BEGIN

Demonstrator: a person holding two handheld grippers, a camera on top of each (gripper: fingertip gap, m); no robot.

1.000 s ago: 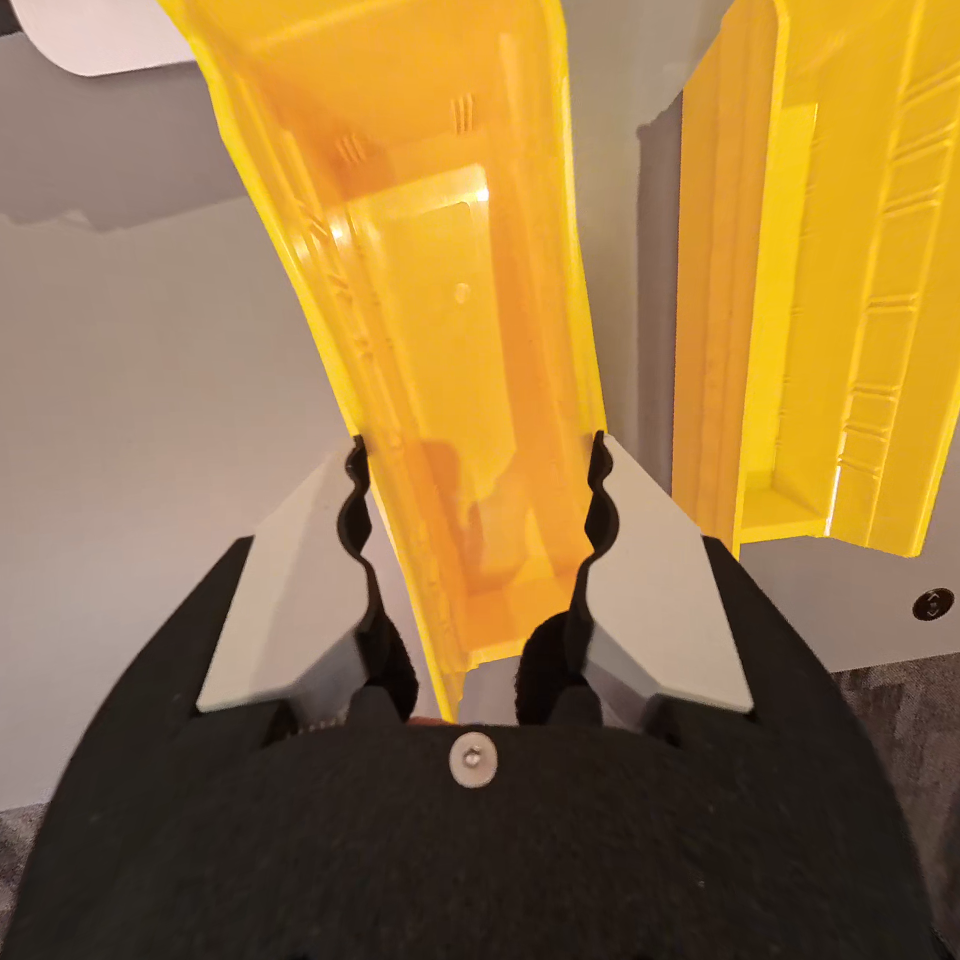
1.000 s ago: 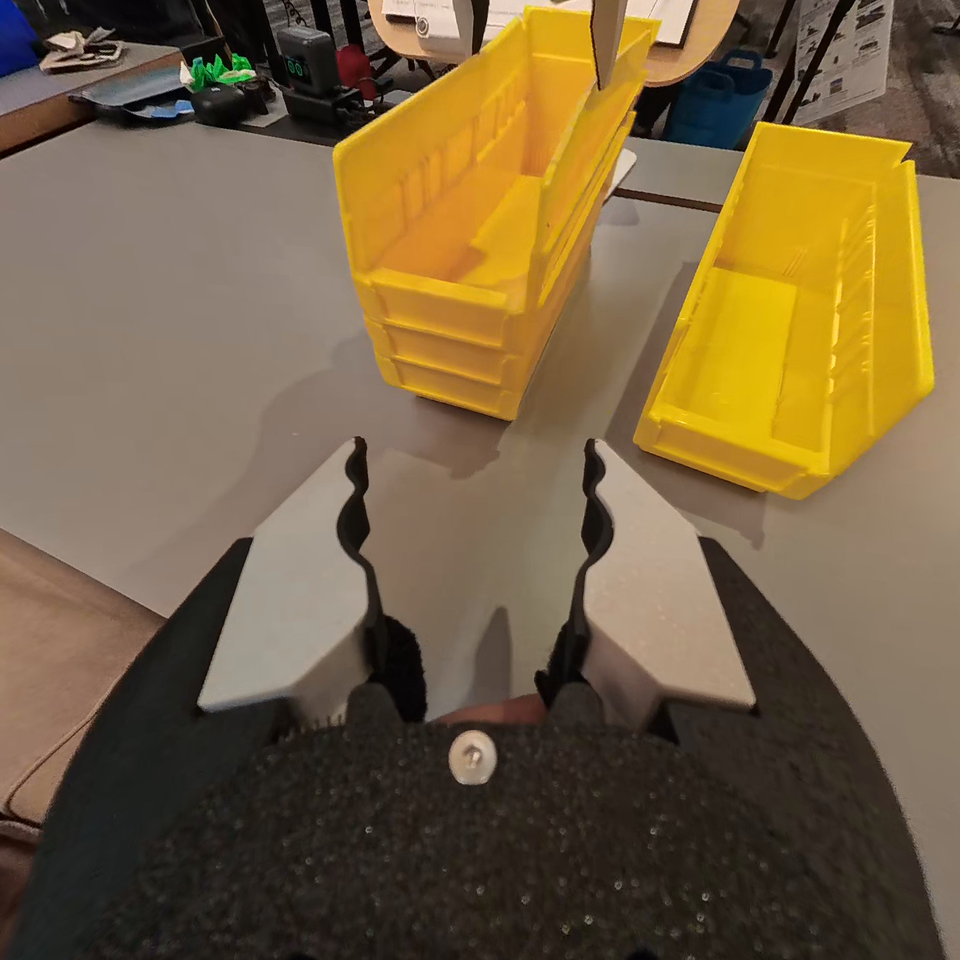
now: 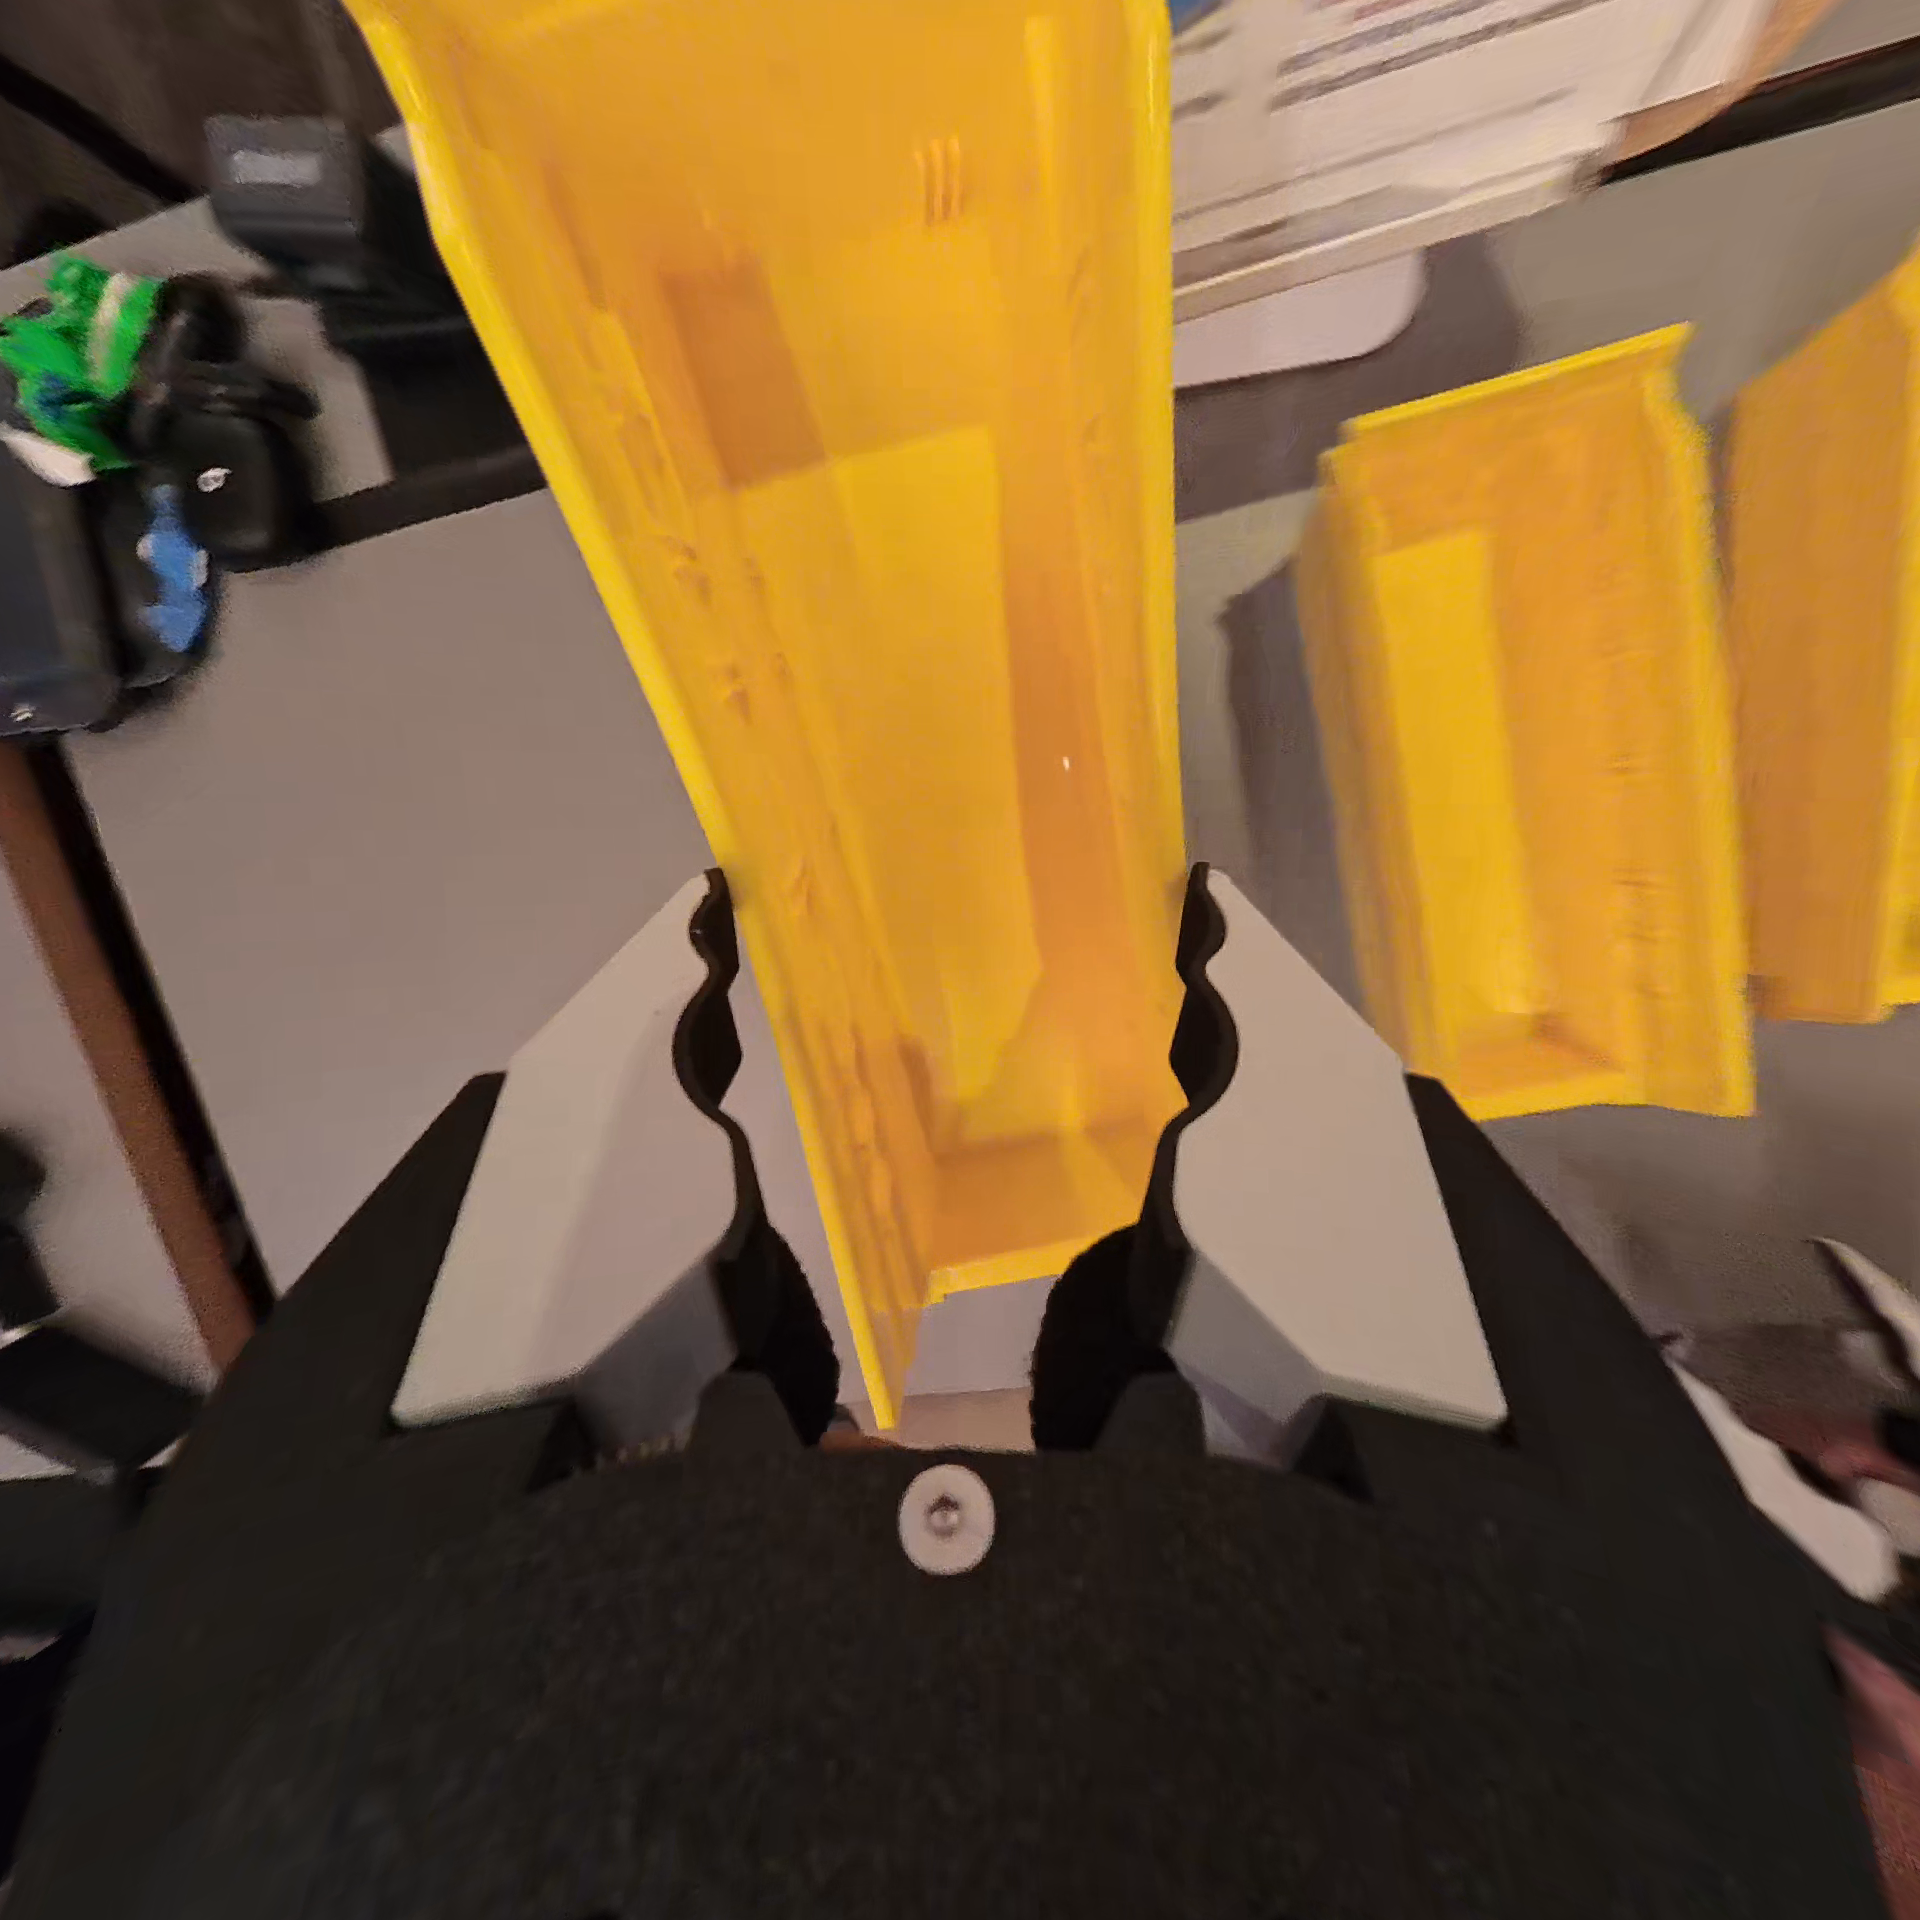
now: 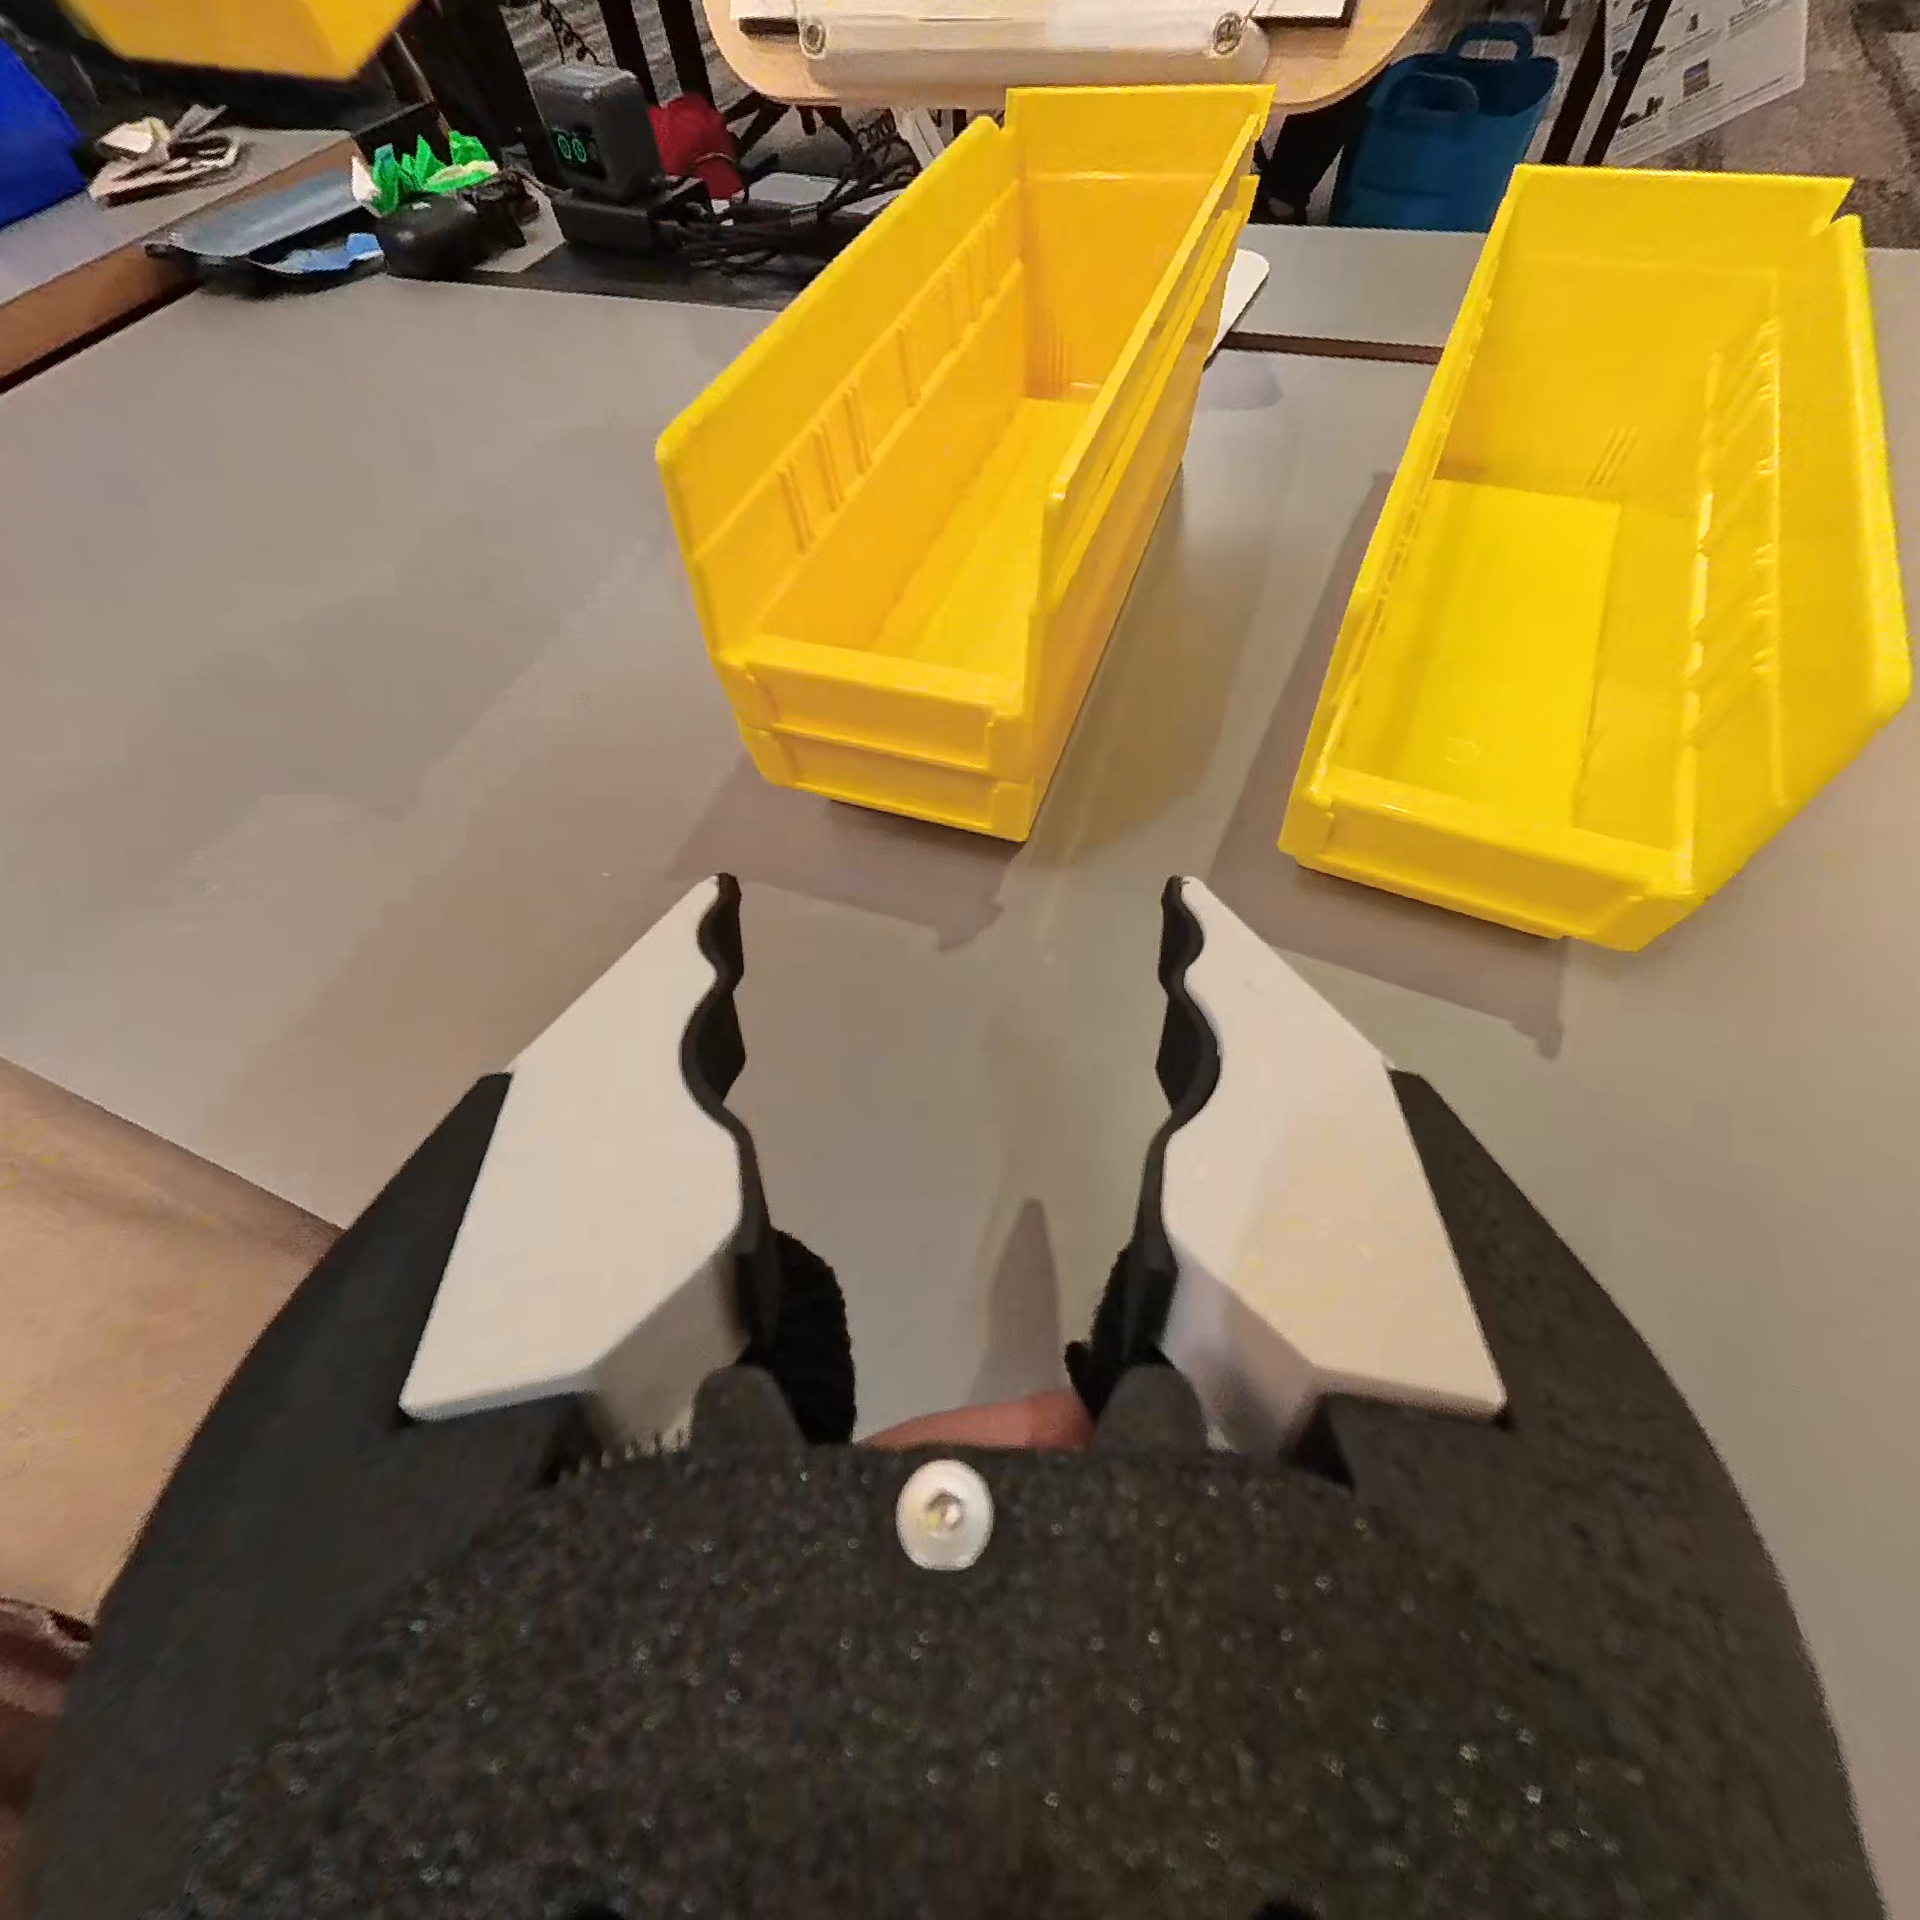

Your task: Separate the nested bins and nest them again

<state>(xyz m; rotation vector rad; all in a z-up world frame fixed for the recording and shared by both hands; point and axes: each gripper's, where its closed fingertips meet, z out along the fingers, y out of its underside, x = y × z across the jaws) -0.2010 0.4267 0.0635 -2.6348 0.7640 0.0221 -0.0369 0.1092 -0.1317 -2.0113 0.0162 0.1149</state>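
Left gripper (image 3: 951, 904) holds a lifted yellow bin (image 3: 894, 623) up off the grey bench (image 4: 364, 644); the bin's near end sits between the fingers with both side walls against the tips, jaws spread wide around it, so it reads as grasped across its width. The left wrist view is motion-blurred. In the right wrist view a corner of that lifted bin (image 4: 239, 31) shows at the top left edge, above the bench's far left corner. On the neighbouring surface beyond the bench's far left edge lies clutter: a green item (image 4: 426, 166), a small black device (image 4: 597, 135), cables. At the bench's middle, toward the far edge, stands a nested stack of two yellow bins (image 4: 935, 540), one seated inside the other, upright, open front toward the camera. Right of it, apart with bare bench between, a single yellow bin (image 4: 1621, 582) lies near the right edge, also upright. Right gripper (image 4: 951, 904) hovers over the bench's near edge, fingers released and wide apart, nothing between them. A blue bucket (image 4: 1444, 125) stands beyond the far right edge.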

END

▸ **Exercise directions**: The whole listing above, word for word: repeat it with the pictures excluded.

▸ **Answer box**:
Demonstrator: a person holding two handheld grippers, a camera on top of each (gripper: fingertip gap, m); no robot.

1.000 s ago: 
1.000 s ago: 
now: 
now: 

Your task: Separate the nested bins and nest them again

<state>(xyz m; rotation vector rad; all in a z-up world frame fixed for the recording and shared by both hands; point and axes: each gripper's, where its closed fingertips meet, z out along the fingers, y out of its underside, x = y × z across the jaws) -0.2010 0.4267 0.0635 -2.6348 0.7640 0.0221 -0.0369 0.1092 -0.1317 -2.0113 0.0162 0.1149</state>
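Left gripper (image 3: 951, 904) holds a lifted yellow bin (image 3: 894, 623) up off the grey bench (image 4: 364, 644); the bin's near end sits between the fingers with both side walls against the tips, jaws spread wide around it, so it reads as grasped across its width. The left wrist view is motion-blurred. In the right wrist view a corner of that lifted bin (image 4: 239, 31) shows at the top left edge, above the bench's far left corner. On the neighbouring surface beyond the bench's far left edge lies clutter: a green item (image 4: 426, 166), a small black device (image 4: 597, 135), cables. At the bench's middle, toward the far edge, stands a nested stack of two yellow bins (image 4: 935, 540), one seated inside the other, upright, open front toward the camera. Right of it, apart with bare bench between, a single yellow bin (image 4: 1621, 582) lies near the right edge, also upright. Right gripper (image 4: 951, 904) hovers over the bench's near edge, fingers released and wide apart, nothing between them. A blue bucket (image 4: 1444, 125) stands beyond the far right edge.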

The exercise was answered completely.